Leave out the pictures and repeat the data exactly.

* * *

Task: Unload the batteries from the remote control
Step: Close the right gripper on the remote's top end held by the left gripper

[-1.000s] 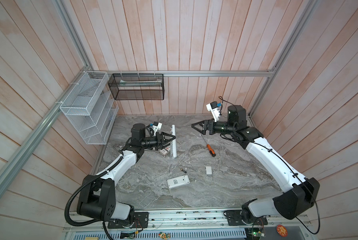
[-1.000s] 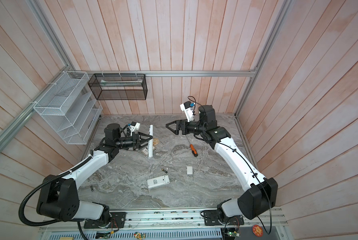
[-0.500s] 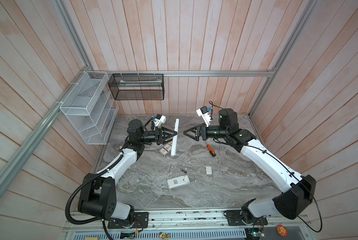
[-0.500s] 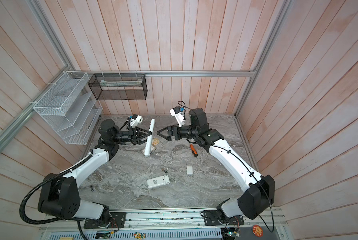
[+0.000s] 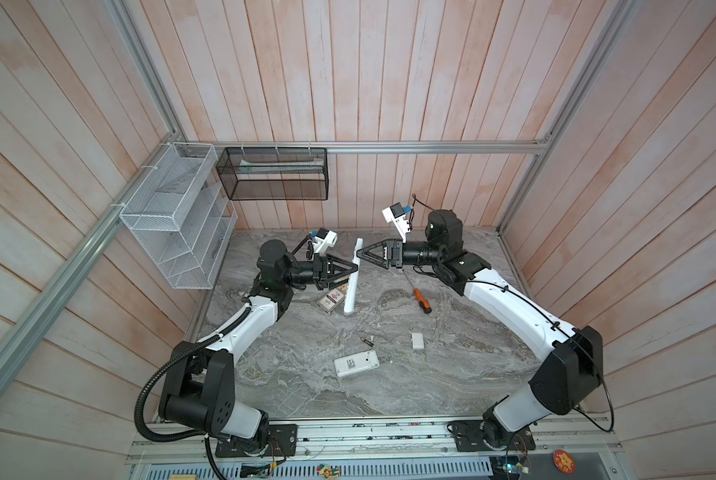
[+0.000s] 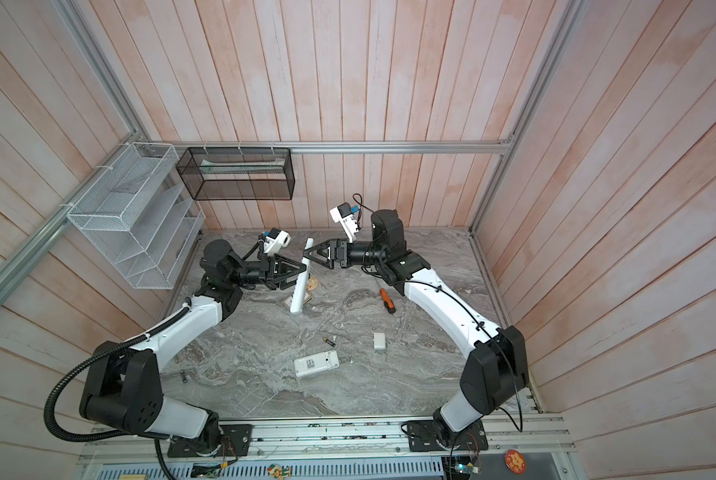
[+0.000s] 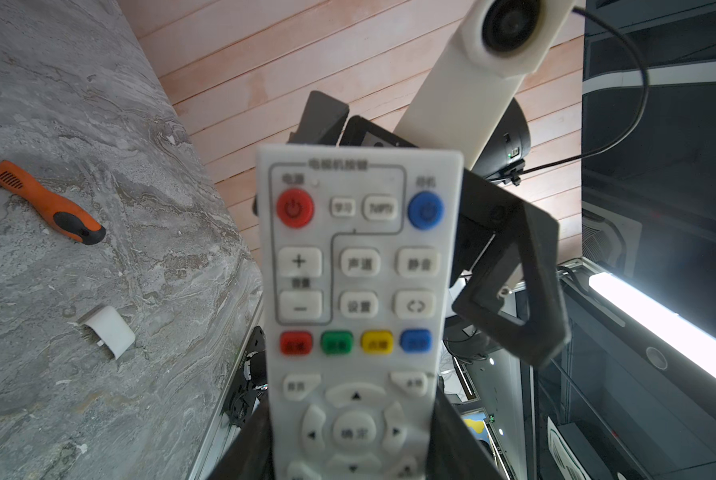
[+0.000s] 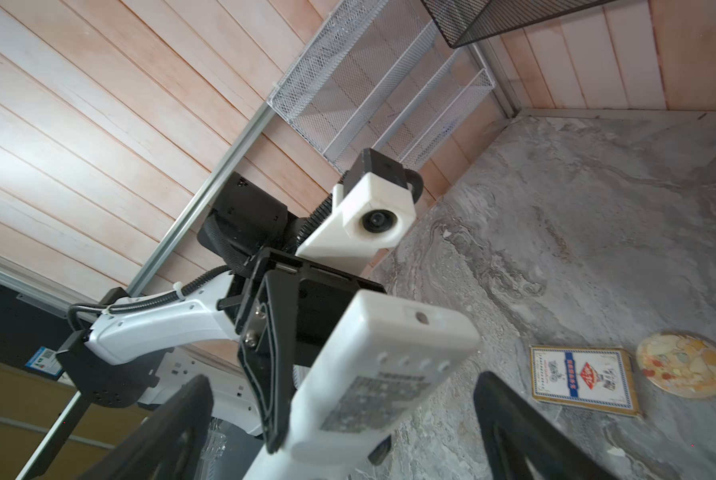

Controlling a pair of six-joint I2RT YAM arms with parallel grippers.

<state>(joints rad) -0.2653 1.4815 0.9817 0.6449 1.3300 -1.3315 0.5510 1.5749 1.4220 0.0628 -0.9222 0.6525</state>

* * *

**Expected answer:**
Task: Unload the batteries from the remote control
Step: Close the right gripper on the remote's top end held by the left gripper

[-1.000s] 
[-1.000s] 
[-0.500s] 
[-0.500s] 
[+0.000s] 
[+0.000s] 
[+0.000s] 
[+0.000s] 

Controlling a pair of six-joint I2RT YAM arms with parallel grippers.

<state>(joints rad) -0.2653 1.4815 0.9817 0.6449 1.3300 -1.3315 0.5510 1.5749 1.4220 0.0628 -0.9222 0.6525</state>

This exercise has now been fully answered.